### What you will do
Every line of the listing should be retyped exactly, but none of the pictures should be.

### Input data
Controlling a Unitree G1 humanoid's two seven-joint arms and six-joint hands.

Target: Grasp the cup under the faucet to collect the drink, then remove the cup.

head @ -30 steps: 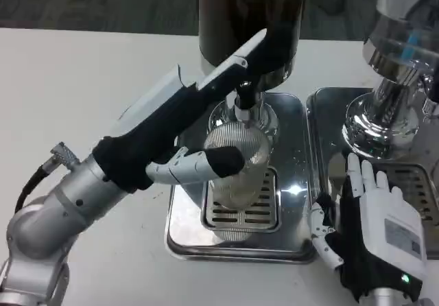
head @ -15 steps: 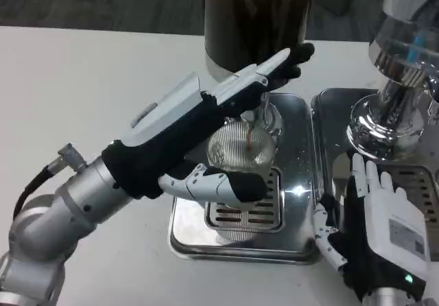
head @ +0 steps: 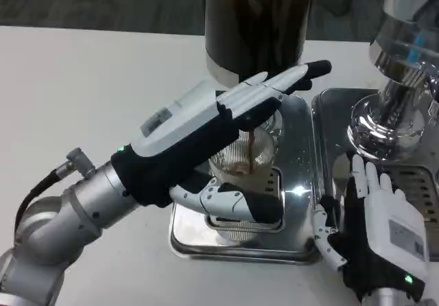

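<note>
A: What's on the far left?

B: The white desk, and the silver left forearm reaching in from the lower corner toward the middle.

A: And the left hand?

B: It lies over the cup. Its long fingers stretch out flat above the rim, pointing up and right, while the thumb curls around the cup's near side. Whether the fingers actually clamp the cup or just hover over it, I cannot tell.

A: Where is the cup?

B: Upright on the slotted grate of the steel drip tray, under the dark dispenser. It's clear and ribbed, with a thin brown stream falling into it and a little brown liquid inside.

A: Further right?

B: A second drip tray just beside the first, carrying a shiny chrome dispenser base.

A: And the right hand?

B: Low near the corner, back facing up, fingers straight and slightly apart, holding nothing, lying over that second tray's front edge.
</note>
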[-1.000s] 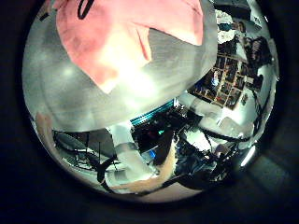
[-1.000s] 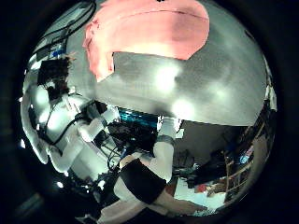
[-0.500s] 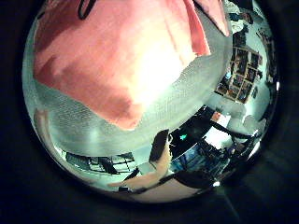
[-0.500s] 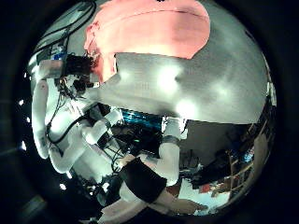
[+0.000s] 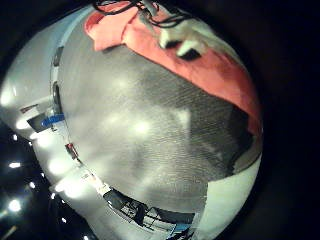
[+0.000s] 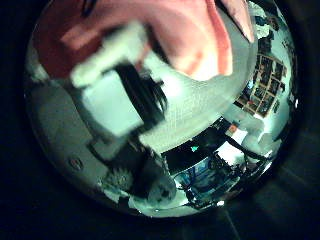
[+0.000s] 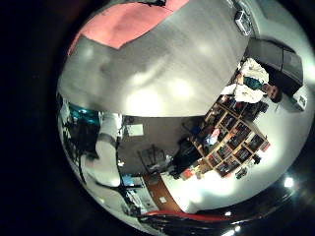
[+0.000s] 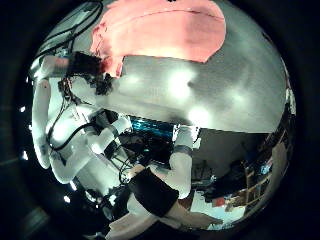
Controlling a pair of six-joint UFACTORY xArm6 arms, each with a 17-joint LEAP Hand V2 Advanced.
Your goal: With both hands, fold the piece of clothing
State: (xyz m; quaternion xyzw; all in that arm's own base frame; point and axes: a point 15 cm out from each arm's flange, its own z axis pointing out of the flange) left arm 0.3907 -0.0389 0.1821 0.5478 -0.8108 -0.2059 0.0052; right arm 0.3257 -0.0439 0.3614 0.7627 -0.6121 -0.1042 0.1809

### Exercise response
Controlling a Unitree G1 humanoid's two seven-joint arms and six-joint hands.

Target: Grasp the cup under the faucet to collect the drink, then remove the cup.

head @ -30 steps: 
head @ -15 steps: 
head @ +0 steps: 

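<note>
A: What's on the far left?

B: The white desk, and the silver left forearm reaching in from the lower corner toward the middle.

A: And the left hand?

B: It lies over the cup. Its long fingers stretch out flat above the rim, pointing up and right, while the thumb curls around the cup's near side. Whether the fingers actually clamp the cup or just hover over it, I cannot tell.

A: Where is the cup?

B: Upright on the slotted grate of the steel drip tray, under the dark dispenser. It's clear and ribbed, with a thin brown stream falling into it and a little brown liquid inside.

A: Further right?

B: A second drip tray just beside the first, carrying a shiny chrome dispenser base.

A: And the right hand?

B: Low near the corner, back facing up, fingers straight and slightly apart, holding nothing, lying over that second tray's front edge.
</note>
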[-1.000s] 
[-1.000s] 
[-0.500s] 
[-0.500s] 
[+0.000s] 
[+0.000s] 
[+0.000s] 
[+0.000s] 
Controlling a pair of six-joint UFACTORY xArm6 arms, each with a 17-joint LEAP Hand V2 Advanced.
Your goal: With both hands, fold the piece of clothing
State: (xyz m; quaternion xyzw; all in that arm's own base frame; point and axes: a point 15 cm out from each arm's flange, its own z axis pointing out of the flange) left arm 0.3907 -0.0389 0.1821 0.5478 -0.8108 -0.2059 0.0052; right arm 0.3257 -0.0439 0.3614 0.7627 -0.6121 -0.1042 0.1809

With this, the answer is complete.